▸ Task instructions:
Line by line, reproduce exactly the beginning of the listing below, ending with the line that contains "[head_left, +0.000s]" and adding nothing.

(Beginning of Supplied data)

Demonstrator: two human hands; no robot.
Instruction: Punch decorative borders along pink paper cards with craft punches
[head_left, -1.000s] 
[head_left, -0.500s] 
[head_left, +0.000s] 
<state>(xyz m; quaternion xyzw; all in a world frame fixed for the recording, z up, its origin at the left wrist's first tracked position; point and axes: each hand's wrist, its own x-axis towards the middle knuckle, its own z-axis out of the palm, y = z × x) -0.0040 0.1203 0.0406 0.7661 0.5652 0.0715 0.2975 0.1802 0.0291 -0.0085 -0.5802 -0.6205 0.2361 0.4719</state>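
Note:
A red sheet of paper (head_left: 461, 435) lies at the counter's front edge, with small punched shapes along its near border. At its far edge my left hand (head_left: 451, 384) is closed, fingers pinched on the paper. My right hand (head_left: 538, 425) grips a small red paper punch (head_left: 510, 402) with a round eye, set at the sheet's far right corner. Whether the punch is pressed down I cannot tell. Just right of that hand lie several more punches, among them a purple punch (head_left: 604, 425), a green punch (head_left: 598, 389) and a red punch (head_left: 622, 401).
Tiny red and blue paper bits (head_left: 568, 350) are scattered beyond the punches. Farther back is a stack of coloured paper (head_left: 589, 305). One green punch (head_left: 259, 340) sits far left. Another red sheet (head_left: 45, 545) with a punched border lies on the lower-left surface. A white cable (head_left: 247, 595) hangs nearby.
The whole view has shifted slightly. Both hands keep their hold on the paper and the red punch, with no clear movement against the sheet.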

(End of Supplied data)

▸ Task output:
Demonstrator: two human hands; no robot.
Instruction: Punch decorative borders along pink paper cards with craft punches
[head_left, -1.000s] 
[head_left, -0.500s] 
[head_left, +0.000s] 

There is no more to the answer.